» **Work order**:
The response should consist of the records that follow, printed exactly.

» **Available data**:
----------------

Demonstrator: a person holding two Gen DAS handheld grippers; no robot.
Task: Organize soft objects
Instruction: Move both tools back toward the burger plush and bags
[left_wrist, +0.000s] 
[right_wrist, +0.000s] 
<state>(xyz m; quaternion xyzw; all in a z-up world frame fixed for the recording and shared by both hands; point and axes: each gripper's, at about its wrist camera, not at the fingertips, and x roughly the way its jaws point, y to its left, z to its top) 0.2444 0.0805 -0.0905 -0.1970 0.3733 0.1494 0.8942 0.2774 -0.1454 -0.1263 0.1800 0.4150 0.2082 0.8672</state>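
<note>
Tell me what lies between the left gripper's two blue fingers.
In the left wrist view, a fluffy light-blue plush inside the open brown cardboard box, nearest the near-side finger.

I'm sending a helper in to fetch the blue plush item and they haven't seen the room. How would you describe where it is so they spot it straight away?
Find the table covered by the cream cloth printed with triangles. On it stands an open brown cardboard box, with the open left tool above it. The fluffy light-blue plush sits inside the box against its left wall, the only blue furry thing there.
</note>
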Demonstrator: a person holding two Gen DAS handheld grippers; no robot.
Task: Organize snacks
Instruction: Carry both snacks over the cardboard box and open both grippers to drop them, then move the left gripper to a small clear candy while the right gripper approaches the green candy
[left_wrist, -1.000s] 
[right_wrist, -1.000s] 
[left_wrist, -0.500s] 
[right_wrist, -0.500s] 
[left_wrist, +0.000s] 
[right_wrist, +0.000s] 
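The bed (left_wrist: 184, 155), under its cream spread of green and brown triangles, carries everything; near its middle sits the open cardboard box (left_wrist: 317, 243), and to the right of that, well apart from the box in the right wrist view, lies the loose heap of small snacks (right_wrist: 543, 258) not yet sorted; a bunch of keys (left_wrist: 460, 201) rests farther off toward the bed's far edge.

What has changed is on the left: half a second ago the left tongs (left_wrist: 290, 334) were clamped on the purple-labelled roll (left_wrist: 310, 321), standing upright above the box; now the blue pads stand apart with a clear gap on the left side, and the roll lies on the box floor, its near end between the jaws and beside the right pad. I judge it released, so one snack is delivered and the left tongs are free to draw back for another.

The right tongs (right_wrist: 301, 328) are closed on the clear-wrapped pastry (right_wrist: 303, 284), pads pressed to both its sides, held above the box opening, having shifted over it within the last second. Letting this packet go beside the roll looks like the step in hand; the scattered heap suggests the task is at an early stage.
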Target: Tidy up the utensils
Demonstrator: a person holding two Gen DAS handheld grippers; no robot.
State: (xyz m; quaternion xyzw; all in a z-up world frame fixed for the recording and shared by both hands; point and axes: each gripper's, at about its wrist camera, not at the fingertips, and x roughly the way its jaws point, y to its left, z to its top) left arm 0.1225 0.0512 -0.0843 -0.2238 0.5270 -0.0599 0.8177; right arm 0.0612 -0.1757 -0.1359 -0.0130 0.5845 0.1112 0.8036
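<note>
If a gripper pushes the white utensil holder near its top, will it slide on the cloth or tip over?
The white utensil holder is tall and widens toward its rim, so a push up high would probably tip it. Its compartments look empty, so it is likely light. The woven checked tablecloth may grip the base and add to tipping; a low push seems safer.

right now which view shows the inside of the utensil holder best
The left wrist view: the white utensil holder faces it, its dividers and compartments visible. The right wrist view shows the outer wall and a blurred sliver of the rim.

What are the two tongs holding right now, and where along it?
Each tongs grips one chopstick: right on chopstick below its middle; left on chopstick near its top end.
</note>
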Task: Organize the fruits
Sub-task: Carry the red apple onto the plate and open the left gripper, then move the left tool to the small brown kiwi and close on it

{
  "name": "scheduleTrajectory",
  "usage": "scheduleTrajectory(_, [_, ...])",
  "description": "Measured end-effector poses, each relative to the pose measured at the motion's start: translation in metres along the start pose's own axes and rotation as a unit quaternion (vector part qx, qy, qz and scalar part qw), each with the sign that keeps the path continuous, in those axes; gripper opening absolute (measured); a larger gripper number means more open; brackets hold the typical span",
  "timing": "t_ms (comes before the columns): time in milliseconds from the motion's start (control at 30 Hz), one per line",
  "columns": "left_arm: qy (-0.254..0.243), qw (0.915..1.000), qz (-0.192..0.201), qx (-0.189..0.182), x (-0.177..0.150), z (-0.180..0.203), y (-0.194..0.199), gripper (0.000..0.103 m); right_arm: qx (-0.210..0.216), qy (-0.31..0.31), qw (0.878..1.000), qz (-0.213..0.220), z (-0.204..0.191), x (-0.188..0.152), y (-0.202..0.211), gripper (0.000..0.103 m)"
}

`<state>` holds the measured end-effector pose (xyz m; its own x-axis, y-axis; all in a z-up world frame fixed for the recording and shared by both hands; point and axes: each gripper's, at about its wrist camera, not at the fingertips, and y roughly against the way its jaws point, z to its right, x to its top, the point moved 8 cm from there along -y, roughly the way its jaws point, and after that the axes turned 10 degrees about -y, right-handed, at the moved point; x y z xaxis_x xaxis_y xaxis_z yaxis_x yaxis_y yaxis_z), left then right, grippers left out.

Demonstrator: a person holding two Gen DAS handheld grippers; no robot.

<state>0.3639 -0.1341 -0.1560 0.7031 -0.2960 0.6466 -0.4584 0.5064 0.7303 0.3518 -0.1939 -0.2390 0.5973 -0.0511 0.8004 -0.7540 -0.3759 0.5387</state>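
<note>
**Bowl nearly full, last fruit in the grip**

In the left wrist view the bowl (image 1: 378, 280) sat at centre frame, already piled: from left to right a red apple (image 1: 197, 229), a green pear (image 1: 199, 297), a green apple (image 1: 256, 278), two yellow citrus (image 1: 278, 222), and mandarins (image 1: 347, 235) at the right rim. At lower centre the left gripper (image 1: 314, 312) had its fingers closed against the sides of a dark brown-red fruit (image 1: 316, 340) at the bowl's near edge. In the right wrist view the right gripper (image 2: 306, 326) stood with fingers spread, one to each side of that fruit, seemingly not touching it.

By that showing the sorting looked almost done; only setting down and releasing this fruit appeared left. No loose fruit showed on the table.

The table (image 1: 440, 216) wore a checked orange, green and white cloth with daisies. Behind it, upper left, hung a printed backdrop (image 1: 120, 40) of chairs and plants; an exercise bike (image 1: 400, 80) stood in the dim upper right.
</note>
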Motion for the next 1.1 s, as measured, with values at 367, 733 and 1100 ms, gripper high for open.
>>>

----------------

» **Response**:
Demonstrator: a person holding two Gen DAS handheld grippers; no robot.
Task: Organize soft objects
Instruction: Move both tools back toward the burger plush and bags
[left_wrist, +0.000s] 
[right_wrist, +0.000s] 
<state>(xyz m; quaternion xyzw; all in a z-up world frame fixed for the recording and shared by both hands; point and axes: each gripper's, at about its wrist camera, not at the fingertips, and x roughly the way its jaws point, y to its left, z to its top) 0.2444 0.0805 -0.0905 -0.1970 0.3733 0.1494 0.8942 0.2774 -0.1454 -0.1263 0.1800 0.4150 0.2082 0.8672</state>
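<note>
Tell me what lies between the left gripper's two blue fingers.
In the left wrist view, a fluffy light-blue plush inside the open brown cardboard box, nearest the near-side finger.

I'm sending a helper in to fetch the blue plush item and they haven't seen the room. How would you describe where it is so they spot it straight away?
Find the table covered by the cream cloth printed with triangles. On it stands an open brown cardboard box, with the open left tool above it. The fluffy light-blue plush sits inside the box against its left wall, the only blue furry thing there.
</note>
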Demonstrator: a person holding two Gen DAS handheld grippers; no robot.
Task: Organize snacks
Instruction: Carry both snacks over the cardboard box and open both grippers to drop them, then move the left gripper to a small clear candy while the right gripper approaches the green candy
[left_wrist, -1.000s] 
[right_wrist, -1.000s] 
[left_wrist, -0.500s] 
[right_wrist, -0.500s] 
[left_wrist, +0.000s] 
[right_wrist, +0.000s] 
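The bed (left_wrist: 184, 155), under its cream spread of green and brown triangles, carries everything; near its middle sits the open cardboard box (left_wrist: 317, 243), and to the right of that, well apart from the box in the right wrist view, lies the loose heap of small snacks (right_wrist: 543, 258) not yet sorted; a bunch of keys (left_wrist: 460, 201) rests farther off toward the bed's far edge.

What has changed is on the left: half a second ago the left tongs (left_wrist: 290, 334) were clamped on the purple-labelled roll (left_wrist: 310, 321), standing upright above the box; now the blue pads stand apart with a clear gap on the left side, and the roll lies on the box floor, its near end between the jaws and beside the right pad. I judge it released, so one snack is delivered and the left tongs are free to draw back for another.

The right tongs (right_wrist: 301, 328) are closed on the clear-wrapped pastry (right_wrist: 303, 284), pads pressed to both its sides, held above the box opening, having shifted over it within the last second. Letting this packet go beside the roll looks like the step in hand; the scattered heap suggests the task is at an early stage.
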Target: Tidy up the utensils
Demonstrator: a person holding two Gen DAS handheld grippers; no robot.
State: (xyz m; quaternion xyzw; all in a z-up world frame fixed for the recording and shared by both hands; point and axes: each gripper's, at about its wrist camera, not at the fingertips, and x roughly the way its jaws point, y to its left, z to its top) left arm 0.1225 0.0512 -0.0843 -0.2238 0.5270 -0.0599 0.8177; right arm 0.0612 -0.1757 -0.1359 -0.0130 0.5845 0.1112 0.8036
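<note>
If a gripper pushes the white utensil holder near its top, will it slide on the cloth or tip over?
The white utensil holder is tall and widens toward its rim, so a push up high would probably tip it. Its compartments look empty, so it is likely light. The woven checked tablecloth may grip the base and add to tipping; a low push seems safer.

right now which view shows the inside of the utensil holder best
The left wrist view: the white utensil holder faces it, its dividers and compartments visible. The right wrist view shows the outer wall and a blurred sliver of the rim.

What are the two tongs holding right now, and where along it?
Each tongs grips one chopstick: right on chopstick below its middle; left on chopstick near its top end.
</note>
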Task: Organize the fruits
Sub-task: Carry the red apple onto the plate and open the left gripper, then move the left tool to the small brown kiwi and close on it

{
  "name": "scheduleTrajectory",
  "usage": "scheduleTrajectory(_, [_, ...])",
  "description": "Measured end-effector poses, each relative to the pose measured at the motion's start: translation in metres along the start pose's own axes and rotation as a unit quaternion (vector part qx, qy, qz and scalar part qw), each with the sign that keeps the path continuous, in those axes; gripper opening absolute (measured); a larger gripper number means more open; brackets hold the typical span",
  "timing": "t_ms (comes before the columns): time in milliseconds from the motion's start (control at 30 Hz), one per line",
  "columns": "left_arm: qy (-0.254..0.243), qw (0.915..1.000), qz (-0.192..0.201), qx (-0.189..0.182), x (-0.177..0.150), z (-0.180..0.203), y (-0.194..0.199), gripper (0.000..0.103 m); right_arm: qx (-0.210..0.216), qy (-0.31..0.31), qw (0.878..1.000), qz (-0.213..0.220), z (-0.204..0.191), x (-0.188..0.152), y (-0.202..0.211), gripper (0.000..0.103 m)"
}

`<state>` holds the measured end-effector pose (xyz m; its own x-axis, y-axis; all in a z-up world frame fixed for the recording and shared by both hands; point and axes: each gripper's, at about its wrist camera, not at the fingertips, and y roughly against the way its jaws point, z to its right, x to its top, the point moved 8 cm from there along -y, roughly the way its jaws point, and after that the axes turned 10 degrees about -y, right-handed, at the moved point; x y z xaxis_x xaxis_y xaxis_z yaxis_x yaxis_y yaxis_z), left then right, grippers left out.

Demonstrator: a person holding two Gen DAS handheld grippers; no robot.

<state>0.3639 -0.1341 -0.1560 0.7031 -0.2960 0.6466 -0.4584 0.5064 0.7303 0.3518 -0.1939 -0.2390 0.5973 -0.0511 0.8004 -0.7540 -0.3759 0.5387</state>
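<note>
**Bowl nearly full, last fruit in the grip**

In the left wrist view the bowl (image 1: 378, 280) sat at centre frame, already piled: from left to right a red apple (image 1: 197, 229), a green pear (image 1: 199, 297), a green apple (image 1: 256, 278), two yellow citrus (image 1: 278, 222), and mandarins (image 1: 347, 235) at the right rim. At lower centre the left gripper (image 1: 314, 312) had its fingers closed against the sides of a dark brown-red fruit (image 1: 316, 340) at the bowl's near edge. In the right wrist view the right gripper (image 2: 306, 326) stood with fingers spread, one to each side of that fruit, seemingly not touching it.

By that showing the sorting looked almost done; only setting down and releasing this fruit appeared left. No loose fruit showed on the table.

The table (image 1: 440, 216) wore a checked orange, green and white cloth with daisies. Behind it, upper left, hung a printed backdrop (image 1: 120, 40) of chairs and plants; an exercise bike (image 1: 400, 80) stood in the dim upper right.
</note>
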Motion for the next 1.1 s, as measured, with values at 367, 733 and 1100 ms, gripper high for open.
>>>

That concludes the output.